BURGOS 25 May. (EUROPA PRESS) -
La alcaldesa de Burgos, Cristina Ayala, va a solicitar al Gobierno una refinanciación de la deuda que mantiene por la absorción de los débitos derivados de asumir la deuda de los consorcios de Villalonquéjar y del Desvío Ferroviario.
Una petición que nace tras decidir la disolución de ambos consorcios en julio de 2024 para recuperar la "soberanía financiera" y dejar de depender de las condiciones impuestas por las entidades bancarias.
Así, el Ayuntamiento se enfrenta ahora a un calendario de pagos "muy desequilibrado". El cuadro actual de amortizaciones exige el pago de 12 millones de euros en 2026, una cifra que asciende progresivamente hasta un pico de 32 millones en 2031, para caer drásticamente a solo 3 millones en 2032; una distribución que el equipo de Gobierno considera "inasumible" para el día a día de la ciudad.
Ante este escenario, los servicios económicos han diseñado un plan de refinanciación por dos vías. La primera es "negociar" los tipos de interés a la baja, que actualmente superan el cinco por ciento debido a un diferencial ligado al Euribor y solicitar una ampliación del plazo de pago hasta los años 2041 o 2042.
En este sentido, con la esperanza puesta en que el Ministerio de Hacienda y Economía, acepte las condiciones propuestas para el Ayuntamiento de Burgos, Ayala ha lanzado un mensaje de "absoluta tranquilidad" a la ciudadanía respecto a la situación de las arcas municipales, tras el aval del Tribunal Superior de Justicia (TSJ) de Castilla y León a sus presupuestos y la validación de su estrategia para financiar infraestructuras mediante la venta de suelo.

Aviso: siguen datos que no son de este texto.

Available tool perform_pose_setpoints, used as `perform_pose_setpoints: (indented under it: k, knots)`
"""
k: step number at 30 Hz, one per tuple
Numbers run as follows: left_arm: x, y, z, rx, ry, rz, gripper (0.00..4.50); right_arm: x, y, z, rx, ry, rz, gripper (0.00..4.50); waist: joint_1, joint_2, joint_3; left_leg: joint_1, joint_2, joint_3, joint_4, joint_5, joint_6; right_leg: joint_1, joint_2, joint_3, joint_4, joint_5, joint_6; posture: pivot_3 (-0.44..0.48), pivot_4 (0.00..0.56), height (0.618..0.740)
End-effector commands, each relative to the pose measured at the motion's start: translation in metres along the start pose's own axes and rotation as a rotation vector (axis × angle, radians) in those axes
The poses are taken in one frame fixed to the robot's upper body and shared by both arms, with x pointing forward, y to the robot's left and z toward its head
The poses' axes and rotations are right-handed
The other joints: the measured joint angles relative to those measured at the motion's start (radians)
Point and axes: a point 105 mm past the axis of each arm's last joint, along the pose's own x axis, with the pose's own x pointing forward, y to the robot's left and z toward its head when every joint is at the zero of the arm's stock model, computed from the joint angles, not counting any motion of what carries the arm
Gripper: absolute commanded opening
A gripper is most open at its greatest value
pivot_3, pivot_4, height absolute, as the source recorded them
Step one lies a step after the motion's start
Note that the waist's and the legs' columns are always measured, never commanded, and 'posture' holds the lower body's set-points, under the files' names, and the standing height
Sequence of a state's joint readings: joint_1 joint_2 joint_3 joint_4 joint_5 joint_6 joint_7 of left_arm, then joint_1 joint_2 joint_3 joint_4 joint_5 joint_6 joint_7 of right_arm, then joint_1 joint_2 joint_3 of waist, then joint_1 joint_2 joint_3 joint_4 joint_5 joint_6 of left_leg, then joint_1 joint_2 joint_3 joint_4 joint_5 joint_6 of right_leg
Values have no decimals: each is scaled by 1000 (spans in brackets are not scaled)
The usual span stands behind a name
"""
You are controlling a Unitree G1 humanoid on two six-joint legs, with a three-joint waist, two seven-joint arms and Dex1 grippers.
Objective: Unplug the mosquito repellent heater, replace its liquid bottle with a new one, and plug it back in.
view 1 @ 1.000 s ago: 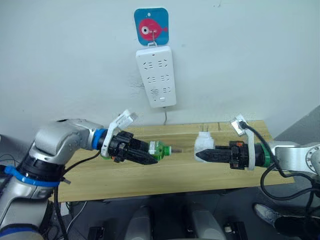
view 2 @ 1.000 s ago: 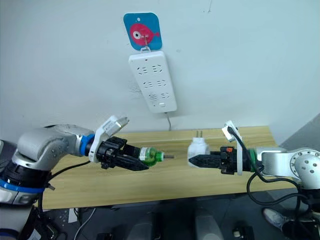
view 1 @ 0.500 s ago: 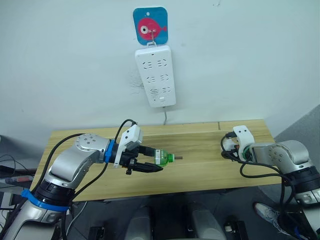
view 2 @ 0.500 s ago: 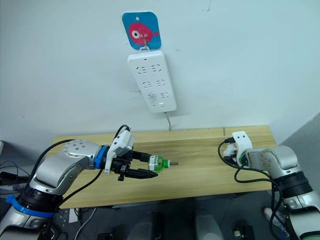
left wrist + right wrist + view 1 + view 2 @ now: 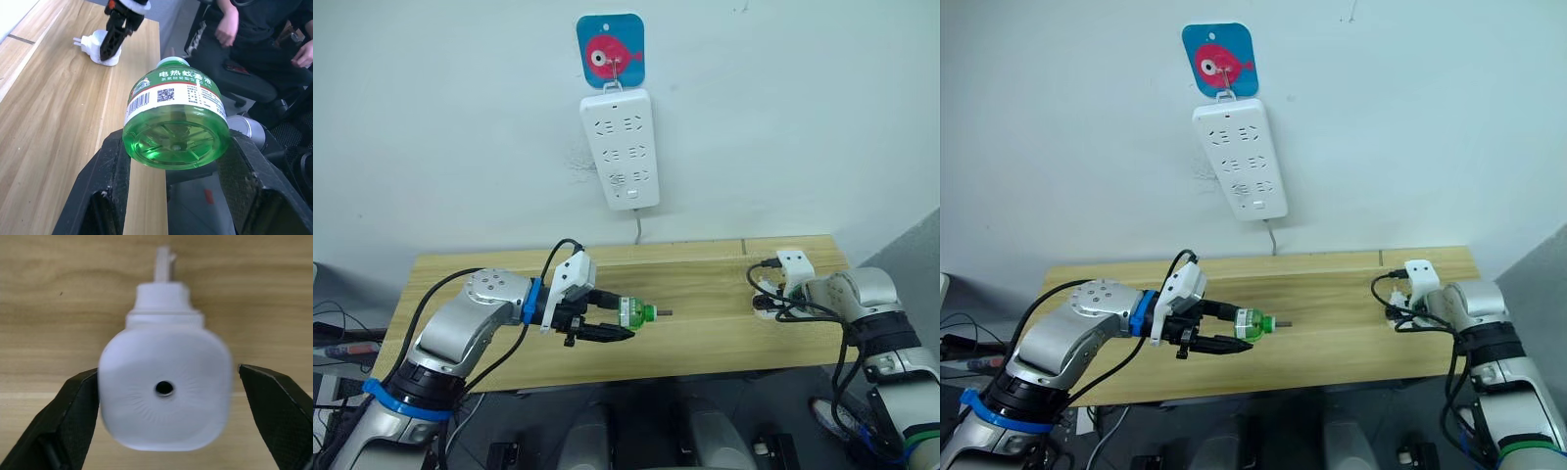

La alcaldesa ha calificado de "alarmismo político" las críticas de PSOE y Vox, al asegurar que el municipio se encuentra en situación de "estabilidad presupuestaria y equilibrio financiero, mejor incluso que al inicio de la legislatura".
LA DEUDA TOTAL
Para ilustrar esta mejoría, el Ejecutivo local ha detallado que la deuda total del Ayuntamiento se ha reducido de los 204 millones de euros "heredados" en 2023 a los 134 millones actuales. Este descenso sitúa la ratio de endeudamiento en el 61 por ciento, frente al pico del 111 por ciento registrado en 2022.
Esta reducción ha sido posible por una amortización anticipada de 66 millones obligada por la regla de gasto, un ritmo de pago que el actual Gobierno afea no haber visto en la anterior legislatura socialista, y que además permitirá liberar 23,5 millones para la reforma del Mercado Norte.
El grueso de esta deuda restante no procede de la gestión diaria actual, sino de los consorcios ferroviario y de Villalonquéjar, originados a finales de los noventa y firmados en 2003.
El origen del problema radica en que Burgos fue la única ciudad de España que financió al "cien por cien el desvío del ferrocarril -una obra de interés nacional e internacional"- a cambio de unos terrenos liberados que se valoraron en plena burbuja inmobiliaria y que posteriormente perdieron gran parte de su valor tras la crisis de 2009.
Así, el Ayuntamiento remitió la consulta formal al Ministerio el pasado 21 de mayo y recibió una primera respuesta dos días después, en la que el Ejecutivo se comprometía a estudiar de forma interna la complejidad del asunto para proponer próximamente una reunión bilateral.
La alcaldesa ha negado que se oculte información a la oposición, para asegurar que se les trasladó todo en una reunión el mismo día de la consulta, al tiempo que les ha invitado formalmente a acudir juntos a Madrid al entender que la reestructuración de esta deuda histórica "es un asunto vital para el futuro de la ciudad".